- THE TASK: All pictures are to be excluded when the data below is output verbatim.

+---+

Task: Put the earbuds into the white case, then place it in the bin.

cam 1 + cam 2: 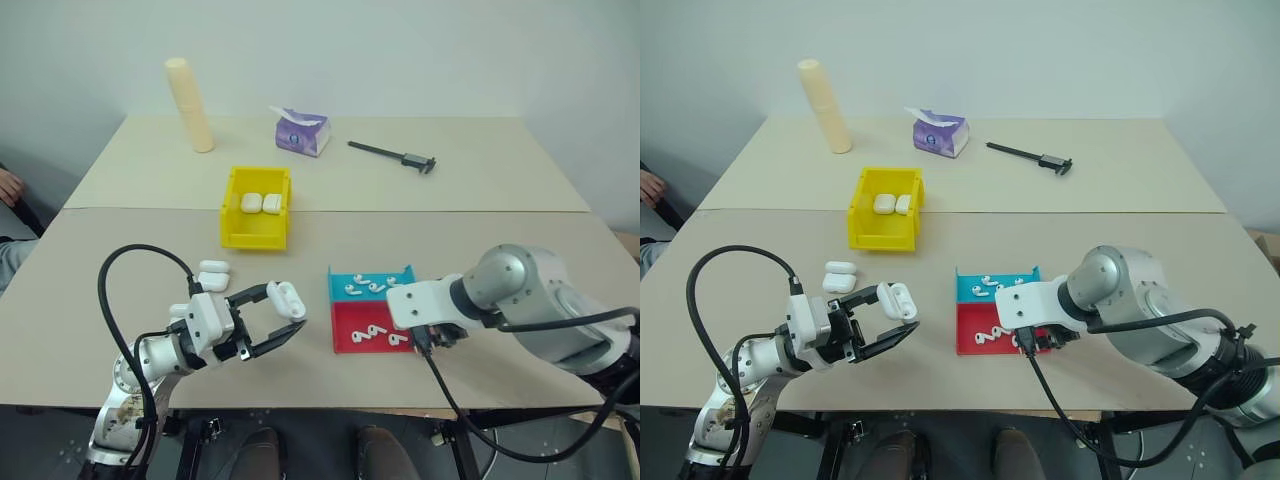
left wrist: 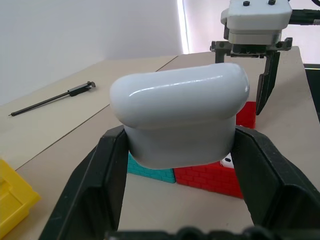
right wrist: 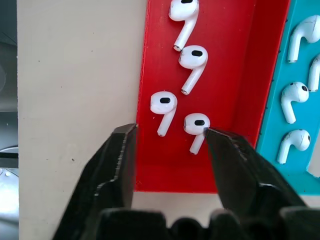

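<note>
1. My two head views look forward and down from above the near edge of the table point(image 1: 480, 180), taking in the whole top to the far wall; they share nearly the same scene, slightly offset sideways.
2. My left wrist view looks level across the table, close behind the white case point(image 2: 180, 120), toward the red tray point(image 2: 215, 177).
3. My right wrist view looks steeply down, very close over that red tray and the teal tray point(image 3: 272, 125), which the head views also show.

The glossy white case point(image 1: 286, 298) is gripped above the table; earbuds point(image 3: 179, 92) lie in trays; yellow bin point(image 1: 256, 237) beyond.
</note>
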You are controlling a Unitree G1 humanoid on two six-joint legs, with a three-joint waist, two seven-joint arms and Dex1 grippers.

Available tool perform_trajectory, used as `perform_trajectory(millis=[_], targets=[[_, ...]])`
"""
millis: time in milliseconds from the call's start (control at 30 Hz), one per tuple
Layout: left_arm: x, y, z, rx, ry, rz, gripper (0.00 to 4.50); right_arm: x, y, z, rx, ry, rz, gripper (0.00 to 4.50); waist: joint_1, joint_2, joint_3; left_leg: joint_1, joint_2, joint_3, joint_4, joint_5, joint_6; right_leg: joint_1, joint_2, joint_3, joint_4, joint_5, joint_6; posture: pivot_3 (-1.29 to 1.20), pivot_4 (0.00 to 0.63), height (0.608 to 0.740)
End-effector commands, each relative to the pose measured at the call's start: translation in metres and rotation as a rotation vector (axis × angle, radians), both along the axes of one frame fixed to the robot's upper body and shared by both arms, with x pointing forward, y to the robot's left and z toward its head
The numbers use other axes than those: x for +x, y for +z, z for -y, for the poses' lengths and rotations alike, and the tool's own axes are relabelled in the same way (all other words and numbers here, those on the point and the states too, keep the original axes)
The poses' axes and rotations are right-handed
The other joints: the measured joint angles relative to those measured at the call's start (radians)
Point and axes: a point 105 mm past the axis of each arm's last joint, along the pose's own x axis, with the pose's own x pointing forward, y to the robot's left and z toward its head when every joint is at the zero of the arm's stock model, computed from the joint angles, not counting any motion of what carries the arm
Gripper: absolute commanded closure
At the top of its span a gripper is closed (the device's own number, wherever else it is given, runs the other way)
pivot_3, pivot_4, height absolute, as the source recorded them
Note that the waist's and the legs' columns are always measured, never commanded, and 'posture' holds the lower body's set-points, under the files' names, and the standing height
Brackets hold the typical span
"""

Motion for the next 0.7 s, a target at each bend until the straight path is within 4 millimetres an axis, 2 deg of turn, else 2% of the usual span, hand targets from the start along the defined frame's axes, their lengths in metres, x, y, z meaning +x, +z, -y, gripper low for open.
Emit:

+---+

- OUTPUT OF THE TASK:
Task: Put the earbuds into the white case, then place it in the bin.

cam 1 + cam 2: 
left wrist: 
right wrist: 

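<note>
1. My two head views look forward and down from above the near edge of the table point(image 1: 480, 180), taking in the whole top to the far wall; they share nearly the same scene, slightly offset sideways.
2. My left wrist view looks level across the table, close behind the white case point(image 2: 180, 120), toward the red tray point(image 2: 215, 177).
3. My right wrist view looks steeply down, very close over that red tray and the teal tray point(image 3: 272, 125), which the head views also show.

The glossy white case point(image 1: 286, 298) is gripped above the table; earbuds point(image 3: 179, 92) lie in trays; yellow bin point(image 1: 256, 237) beyond.
</note>
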You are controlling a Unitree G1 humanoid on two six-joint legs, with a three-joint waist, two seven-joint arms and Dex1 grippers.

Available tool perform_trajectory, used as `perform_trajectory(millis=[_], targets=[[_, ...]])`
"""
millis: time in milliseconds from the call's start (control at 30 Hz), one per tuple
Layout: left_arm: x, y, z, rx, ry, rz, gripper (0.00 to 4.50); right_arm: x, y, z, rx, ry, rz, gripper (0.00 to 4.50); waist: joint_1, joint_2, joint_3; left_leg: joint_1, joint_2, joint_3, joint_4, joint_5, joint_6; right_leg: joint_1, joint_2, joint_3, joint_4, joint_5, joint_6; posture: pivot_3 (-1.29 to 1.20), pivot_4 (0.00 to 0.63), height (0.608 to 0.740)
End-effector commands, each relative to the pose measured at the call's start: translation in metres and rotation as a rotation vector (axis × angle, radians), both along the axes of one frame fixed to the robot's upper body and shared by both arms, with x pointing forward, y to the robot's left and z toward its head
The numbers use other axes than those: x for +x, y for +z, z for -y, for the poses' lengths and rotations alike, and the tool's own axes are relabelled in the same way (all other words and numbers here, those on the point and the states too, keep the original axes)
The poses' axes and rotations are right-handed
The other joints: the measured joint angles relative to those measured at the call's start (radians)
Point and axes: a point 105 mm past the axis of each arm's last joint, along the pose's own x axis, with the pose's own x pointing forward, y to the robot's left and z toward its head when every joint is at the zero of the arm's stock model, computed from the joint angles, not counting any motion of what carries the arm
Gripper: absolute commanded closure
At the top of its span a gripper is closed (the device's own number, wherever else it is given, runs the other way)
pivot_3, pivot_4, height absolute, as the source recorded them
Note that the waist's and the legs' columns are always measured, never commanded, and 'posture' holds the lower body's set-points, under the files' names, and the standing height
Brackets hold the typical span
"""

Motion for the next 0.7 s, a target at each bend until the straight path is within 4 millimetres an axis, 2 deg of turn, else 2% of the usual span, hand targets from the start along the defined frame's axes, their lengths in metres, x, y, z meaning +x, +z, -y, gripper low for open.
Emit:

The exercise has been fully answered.